The researchers Karsten Nohl and Jakob Lell have been working for the past two years to reverse engineer that code running on Android devices and looking if there was some "patch gap". They have examined about 1,200 firmware samples taken from various smartphones which are sourced to various vendors.

SRL found that of the major smartphone manufacturers, Google, Sony and Samsung performed the best, missing up to one patch, OnePlus and Nokia missed between one and three patches, HTC, Huawei, LG and Motorola missed three to four patches, while Chinese manufacturers TCL and ZTE missed more than four.

The way we interact with our Android phones has been changing lately; previously there were hard buttons on the Android phones for navigation. The duo focuses their investigation on patches for critical or high severity bugs which are released during the year 2017. But they're not just flat-out exclusions: it's been found that many manufacturers lie about an update containing a patch when it doesn't.

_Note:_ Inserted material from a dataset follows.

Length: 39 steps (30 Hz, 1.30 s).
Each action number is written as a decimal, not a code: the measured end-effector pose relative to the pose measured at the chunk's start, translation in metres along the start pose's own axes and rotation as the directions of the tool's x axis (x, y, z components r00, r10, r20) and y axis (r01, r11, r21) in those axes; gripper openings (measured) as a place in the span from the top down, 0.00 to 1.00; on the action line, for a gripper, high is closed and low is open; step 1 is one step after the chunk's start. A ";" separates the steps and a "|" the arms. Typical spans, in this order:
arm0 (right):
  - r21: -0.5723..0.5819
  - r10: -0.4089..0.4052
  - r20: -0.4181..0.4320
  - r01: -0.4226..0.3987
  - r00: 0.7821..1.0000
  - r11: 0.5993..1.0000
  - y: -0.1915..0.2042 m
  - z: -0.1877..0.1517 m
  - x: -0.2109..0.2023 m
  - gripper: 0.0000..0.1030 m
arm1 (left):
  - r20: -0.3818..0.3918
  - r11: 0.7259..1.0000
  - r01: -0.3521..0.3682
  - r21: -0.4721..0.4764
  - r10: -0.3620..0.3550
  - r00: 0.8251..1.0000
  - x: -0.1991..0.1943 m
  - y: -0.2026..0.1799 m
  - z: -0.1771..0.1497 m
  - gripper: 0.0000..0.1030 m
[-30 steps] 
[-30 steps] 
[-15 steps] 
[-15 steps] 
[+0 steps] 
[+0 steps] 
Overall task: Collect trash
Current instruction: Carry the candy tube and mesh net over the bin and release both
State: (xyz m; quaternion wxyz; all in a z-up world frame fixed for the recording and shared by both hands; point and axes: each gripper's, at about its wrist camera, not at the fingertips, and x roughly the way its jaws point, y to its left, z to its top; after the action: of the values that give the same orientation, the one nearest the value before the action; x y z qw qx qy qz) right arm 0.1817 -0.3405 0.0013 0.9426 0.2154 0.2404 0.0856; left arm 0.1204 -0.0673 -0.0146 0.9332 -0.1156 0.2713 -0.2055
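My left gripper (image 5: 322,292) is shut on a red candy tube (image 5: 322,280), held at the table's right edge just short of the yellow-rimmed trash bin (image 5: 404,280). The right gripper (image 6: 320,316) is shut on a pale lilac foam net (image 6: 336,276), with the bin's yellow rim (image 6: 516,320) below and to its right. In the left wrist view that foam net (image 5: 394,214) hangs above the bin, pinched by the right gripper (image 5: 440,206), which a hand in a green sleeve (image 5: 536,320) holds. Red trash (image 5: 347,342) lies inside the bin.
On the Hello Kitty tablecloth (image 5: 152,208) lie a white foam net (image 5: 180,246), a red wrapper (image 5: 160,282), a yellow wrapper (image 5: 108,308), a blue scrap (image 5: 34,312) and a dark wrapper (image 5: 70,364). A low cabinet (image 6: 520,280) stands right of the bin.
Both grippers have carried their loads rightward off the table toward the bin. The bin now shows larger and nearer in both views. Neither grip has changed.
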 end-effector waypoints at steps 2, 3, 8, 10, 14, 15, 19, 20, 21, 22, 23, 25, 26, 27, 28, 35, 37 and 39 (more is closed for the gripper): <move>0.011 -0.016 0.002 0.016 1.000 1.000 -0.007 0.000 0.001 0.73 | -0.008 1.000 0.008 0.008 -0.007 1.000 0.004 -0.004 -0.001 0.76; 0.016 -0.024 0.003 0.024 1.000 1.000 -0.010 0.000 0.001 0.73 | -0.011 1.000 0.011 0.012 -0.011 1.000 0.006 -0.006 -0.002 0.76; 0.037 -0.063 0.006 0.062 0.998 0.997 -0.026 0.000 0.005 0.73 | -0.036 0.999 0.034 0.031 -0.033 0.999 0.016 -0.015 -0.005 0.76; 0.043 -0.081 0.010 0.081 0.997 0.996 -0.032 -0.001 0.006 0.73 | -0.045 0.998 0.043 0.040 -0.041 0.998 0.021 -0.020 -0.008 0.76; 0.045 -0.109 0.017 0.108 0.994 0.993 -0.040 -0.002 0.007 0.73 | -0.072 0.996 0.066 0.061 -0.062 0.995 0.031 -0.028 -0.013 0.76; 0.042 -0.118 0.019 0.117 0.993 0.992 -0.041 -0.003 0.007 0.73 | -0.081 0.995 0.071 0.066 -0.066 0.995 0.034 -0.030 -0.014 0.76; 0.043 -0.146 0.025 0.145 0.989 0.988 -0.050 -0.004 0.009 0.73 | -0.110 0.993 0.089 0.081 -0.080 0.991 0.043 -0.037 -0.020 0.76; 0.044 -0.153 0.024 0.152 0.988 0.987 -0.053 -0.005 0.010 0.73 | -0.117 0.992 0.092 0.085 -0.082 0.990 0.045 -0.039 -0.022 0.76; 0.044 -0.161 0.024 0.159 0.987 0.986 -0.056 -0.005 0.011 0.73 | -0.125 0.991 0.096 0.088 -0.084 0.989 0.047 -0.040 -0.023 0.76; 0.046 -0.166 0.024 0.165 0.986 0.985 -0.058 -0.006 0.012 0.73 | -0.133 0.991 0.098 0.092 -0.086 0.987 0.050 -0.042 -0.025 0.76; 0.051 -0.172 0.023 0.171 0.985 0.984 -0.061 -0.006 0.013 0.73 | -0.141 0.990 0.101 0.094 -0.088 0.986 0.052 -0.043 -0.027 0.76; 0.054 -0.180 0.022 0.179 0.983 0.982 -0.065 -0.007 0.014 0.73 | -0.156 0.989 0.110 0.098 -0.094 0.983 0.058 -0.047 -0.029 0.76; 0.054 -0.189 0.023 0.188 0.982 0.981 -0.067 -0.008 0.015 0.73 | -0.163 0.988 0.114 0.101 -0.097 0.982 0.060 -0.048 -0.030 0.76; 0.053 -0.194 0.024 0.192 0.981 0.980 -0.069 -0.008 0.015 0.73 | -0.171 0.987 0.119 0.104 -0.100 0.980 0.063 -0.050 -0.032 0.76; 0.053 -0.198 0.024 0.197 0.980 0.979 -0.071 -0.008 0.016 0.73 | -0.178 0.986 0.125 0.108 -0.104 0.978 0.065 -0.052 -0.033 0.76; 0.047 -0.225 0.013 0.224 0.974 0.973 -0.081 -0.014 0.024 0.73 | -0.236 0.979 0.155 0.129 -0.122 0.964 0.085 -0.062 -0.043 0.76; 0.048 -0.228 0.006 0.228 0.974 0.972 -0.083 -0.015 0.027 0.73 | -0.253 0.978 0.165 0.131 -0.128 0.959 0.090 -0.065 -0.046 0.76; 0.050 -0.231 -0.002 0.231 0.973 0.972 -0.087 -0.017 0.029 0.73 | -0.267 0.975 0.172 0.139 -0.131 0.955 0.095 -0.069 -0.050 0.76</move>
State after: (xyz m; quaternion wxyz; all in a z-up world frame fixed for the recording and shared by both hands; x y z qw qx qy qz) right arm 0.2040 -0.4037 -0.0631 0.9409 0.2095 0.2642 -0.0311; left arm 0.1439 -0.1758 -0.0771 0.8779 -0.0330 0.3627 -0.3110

Phones with Mediatek chipsets are far more likely to deceive users about the latest updates. Google told Wired some of the devices in the report weren't Android certified, and therefore aren't tested for security and performance.

The two discovered that some OEM vendors claim to deliver up-to-date security updates, but many skip installing some patches on users' devices, for unknown reasons. But results could even vary within a brand, as SRL found.

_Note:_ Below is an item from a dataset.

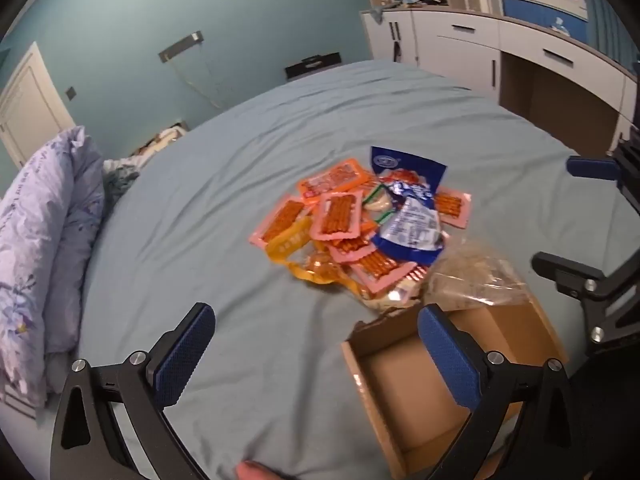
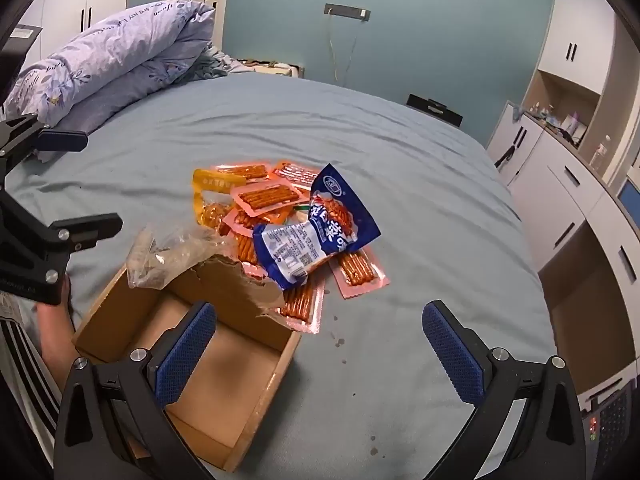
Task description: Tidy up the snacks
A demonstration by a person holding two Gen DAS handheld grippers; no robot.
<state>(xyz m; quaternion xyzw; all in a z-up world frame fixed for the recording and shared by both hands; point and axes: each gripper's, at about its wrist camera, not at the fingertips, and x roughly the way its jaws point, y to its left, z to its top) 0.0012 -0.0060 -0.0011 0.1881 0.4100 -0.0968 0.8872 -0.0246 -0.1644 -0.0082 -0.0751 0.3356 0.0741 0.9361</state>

"Security updates are one of many layers used to protect Android devices and users. Unfortunately they can not always decide on the type of device they have, or the kind of connection they are on", said Charles Murito, Google country manager, Kenya.

"We found several vendors that didn't install a single patch but changed the patch date forward by several months", Nohl said.

Nohl said that this "deliberate deception" wasn't as common as vendors simply forgetting to update their devices. The company tried to do some damage control by listing its mechanisms like Google Play Protect which are being developed to ensure an extra security layer. And Android's fragmentation is a problem that remains unsolved.

Related Articles:



Next article »


Popular Pages

2nd dispatcher claims she couldn't hear teen trapped in van
Plush said several times he was "at Seven Hills", though the operator apparently did not hear clearly or understand what he meant. In a letter sent to Seven Hills families Tuesday morning, school spokeswoman Chris Hedges called the death "a tragic accident".

New York Jets mock draft: Finding a franchise quarterback
This is a draft where the Bills can re-shape their roster, or make a big trade to move up on a franchise quarterback. They need to hit on their first round pick, and they should be in position to do that.

Milos Forman, Oscar-winning exiled director
With disdain for the communist bureaucracy that was now in power in his homeland, he made a decision to emigrate to NY . Married three times, Forman met his third wife Martina - a writer three decades his junior - in Prague in the 1990s.

Donald Trump just made the Masters all about him
Never one to back down from a fight, Patrick Reed sure had one on his hands Sunday in the final round of the 82nd Masters . But there's something about the position he's in that can be hard on which to sleep, and the others around him know that.

Critics Sing Praises For New God Of War Game
You're in control of when Atreus fires, and must manage how many arrows he has at his disposal carefully during a lengthy battle. When the original God of War came out in 2005, players were more likely than not to be sprawled in a student bedsit.

New 2019 Chevrolet Camaro Lineup Revealed
It also includes an electronic limited-slip differential, Magnetic Ride Control, and FE4 performance suspension. HSV has already stated that the Camaro will wear the Chevrolet Bow Tie in Australia and not the HSV badge.

Bloomin' Brands; Delta Air Lines; Rite Aid — CORPORATE REPORT
The ratio turned negative due to DAL positioning: 54 sold and 267 reduced. 104 funds opened positions while 251 raised stakes. The transportation company reported $0.74 EPS for the quarter, topping the Zacks' consensus estimate of $0.73 by $0.01.

Netflix Job Posting Calls For Professional Binge Watching
Maryland Capital Management purchased a new position in shares of Netflix in the fourth quarter valued at approximately $249,000. After $0.41 actual EPS reported by Netflix , Inc. for the previous quarter, Wall Street now forecasts 53.66 % EPS growth.

Sea Of Thieves Updates Detailed, Will Bring Free New Content
With the event model, Rare says that there will be rewards that can only be earned by playing the game during the event window. One example mentioned by Rare is underwater caves and reefs where an NPC could send players on a quest to find lost treasure.

Bank of America Corporation (NYSE:BAC)
California State Teachers Retirement System holds 1.1% of its capital in Bank of America Corporation (NYSE: BAC ) for 18.06M shs. It is positive, as 66 investors sold BAC shares while 561 reduced holdings. 162 funds amassed stakes and 585 increased stakes.